Paediatric Considerations
Children and adolescents are not immune to post-infectious
complications.
Vascular risk
In one retrospective, population-based cohort study of nearly
14 million people under 18 year-olds in England, 28.1% with COVID-19 exhibited
elevated risks for rare vascular and inflammatory events and reported post-COVID
complications. Specifically, within the first week post-diagnosis, hazard
ratios were significantly increased for arterial thromboembolism (aHR 2.33, 95%
CI 1.20–4.51), myocarditis or pericarditis (aHR 3.46, 2.06–5.80), and
inflammatory conditions (aHR 14.84, 11.01–19.99). Persistent risks remained up
to 12 months post-infection (Sampri et al., 2025). Vaccination risk of
myocarditis was substantially lower than Covid infection-related myocarditis
(Sampri et al., 2025).
Microvascular dysfunction and alterations were also observed
in a study involving paediatric patients at The Children’s Hospital of
Philadelphia (CHOP, 2025). 200 children several months post-COVID infection had
elevated biomarkers associated with blood vessel injury, including VCAM-1 and
ICAM-1. Microvascular injury and tissue hypoxia are known contributors to a
pro-tumorigenic microenvironment.
Diabetes risk
The endocrine consequences of COVID-19 are increasingly
evident, particularly regarding the development of diabetes. Miller et al.

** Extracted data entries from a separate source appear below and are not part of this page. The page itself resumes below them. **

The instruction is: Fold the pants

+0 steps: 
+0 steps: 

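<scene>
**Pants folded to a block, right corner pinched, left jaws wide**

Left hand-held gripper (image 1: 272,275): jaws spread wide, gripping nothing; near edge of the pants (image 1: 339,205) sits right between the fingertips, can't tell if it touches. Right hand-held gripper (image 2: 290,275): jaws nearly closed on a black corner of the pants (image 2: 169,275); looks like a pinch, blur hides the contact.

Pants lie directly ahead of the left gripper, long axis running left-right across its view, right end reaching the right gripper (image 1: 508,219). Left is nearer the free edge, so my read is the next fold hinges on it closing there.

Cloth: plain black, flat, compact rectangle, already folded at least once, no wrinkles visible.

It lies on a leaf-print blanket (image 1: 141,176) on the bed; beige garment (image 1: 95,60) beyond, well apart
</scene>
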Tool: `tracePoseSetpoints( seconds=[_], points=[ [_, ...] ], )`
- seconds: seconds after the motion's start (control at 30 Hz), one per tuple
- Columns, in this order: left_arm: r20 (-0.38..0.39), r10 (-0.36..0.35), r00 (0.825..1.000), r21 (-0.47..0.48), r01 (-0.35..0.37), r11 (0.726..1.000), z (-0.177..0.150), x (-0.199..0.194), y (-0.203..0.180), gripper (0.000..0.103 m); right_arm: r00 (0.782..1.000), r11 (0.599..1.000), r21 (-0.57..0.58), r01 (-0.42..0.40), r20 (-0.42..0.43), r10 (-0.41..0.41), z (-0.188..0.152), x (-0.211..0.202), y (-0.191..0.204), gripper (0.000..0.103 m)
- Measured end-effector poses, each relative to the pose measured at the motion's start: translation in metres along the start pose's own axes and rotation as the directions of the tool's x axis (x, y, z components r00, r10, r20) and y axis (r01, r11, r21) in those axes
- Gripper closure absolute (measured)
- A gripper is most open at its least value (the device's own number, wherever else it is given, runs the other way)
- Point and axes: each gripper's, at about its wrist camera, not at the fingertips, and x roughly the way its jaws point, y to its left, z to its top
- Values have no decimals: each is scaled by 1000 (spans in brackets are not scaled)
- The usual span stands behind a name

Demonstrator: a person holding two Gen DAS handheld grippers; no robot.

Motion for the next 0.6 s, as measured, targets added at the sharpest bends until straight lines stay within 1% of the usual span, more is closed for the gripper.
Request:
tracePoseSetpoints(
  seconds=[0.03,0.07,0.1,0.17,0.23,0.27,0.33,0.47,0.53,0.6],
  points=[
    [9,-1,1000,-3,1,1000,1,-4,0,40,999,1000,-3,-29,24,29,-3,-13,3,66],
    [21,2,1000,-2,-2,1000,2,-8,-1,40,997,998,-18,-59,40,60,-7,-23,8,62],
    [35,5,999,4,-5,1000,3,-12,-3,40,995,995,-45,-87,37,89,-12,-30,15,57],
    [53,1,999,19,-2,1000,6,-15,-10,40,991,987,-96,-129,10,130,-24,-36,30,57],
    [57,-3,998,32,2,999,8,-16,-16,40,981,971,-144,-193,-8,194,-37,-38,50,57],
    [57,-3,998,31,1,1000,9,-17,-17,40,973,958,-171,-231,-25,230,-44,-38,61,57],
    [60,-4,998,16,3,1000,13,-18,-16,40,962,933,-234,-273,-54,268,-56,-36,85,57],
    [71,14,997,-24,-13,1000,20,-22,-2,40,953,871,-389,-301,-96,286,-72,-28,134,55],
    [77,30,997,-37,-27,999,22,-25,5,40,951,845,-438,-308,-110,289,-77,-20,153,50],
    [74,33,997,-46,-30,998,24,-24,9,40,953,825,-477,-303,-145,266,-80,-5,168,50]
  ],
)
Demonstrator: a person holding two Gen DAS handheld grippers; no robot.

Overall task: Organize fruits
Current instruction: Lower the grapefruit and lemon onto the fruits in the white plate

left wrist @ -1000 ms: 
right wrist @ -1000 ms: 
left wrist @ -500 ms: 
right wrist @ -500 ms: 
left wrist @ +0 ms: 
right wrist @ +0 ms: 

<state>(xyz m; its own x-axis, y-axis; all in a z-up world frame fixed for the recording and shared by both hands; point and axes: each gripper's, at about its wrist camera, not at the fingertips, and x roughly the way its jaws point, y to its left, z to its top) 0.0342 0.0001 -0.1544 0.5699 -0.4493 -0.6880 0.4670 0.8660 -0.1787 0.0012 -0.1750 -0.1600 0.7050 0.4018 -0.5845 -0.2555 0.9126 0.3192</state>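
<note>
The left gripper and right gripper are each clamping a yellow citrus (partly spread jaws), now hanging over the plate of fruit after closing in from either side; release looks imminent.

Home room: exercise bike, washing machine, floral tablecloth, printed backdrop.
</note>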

(2024) reported that in a cohort of 34,000 paediatric patients, SARS-CoV-2
infection was associated with a 1.5–2-fold increased risk of new-onset type 2
diabetes compared with uninfected controls (Miller et al., 2024). Independent
reports support these findings, highlighting systemic metabolic dysregulation
following COVID-19, including altered insulin signalling, insulin resistance,
chronic inflammation, and mitochondrial dysfunction (Kwan et al., 2023; PolyBio,
2025). These metabolic disturbances may indirectly elevate long-term cancer
risk, particularly in endocrine-sensitive tissues (Lage et al., 2025, preprint).
Implications and Conclusions
Collectively, the evidence indicates that SARS-CoV-2
infection triggers a cascade of immune, vascular, metabolic, and neurological
perturbations that converges on pathways known to facilitate cancer. Adults
show sustained immune dysregulation, endothelial injury, and neuroinflammation,
whereas children exhibit prolonged vascular, inflammatory, and metabolic risks.
While direct causal links between COVID-19 and cancer remain
under investigation over time, mechanistic, epidemiological, and clinical
evidence supports biologically plausible pathways.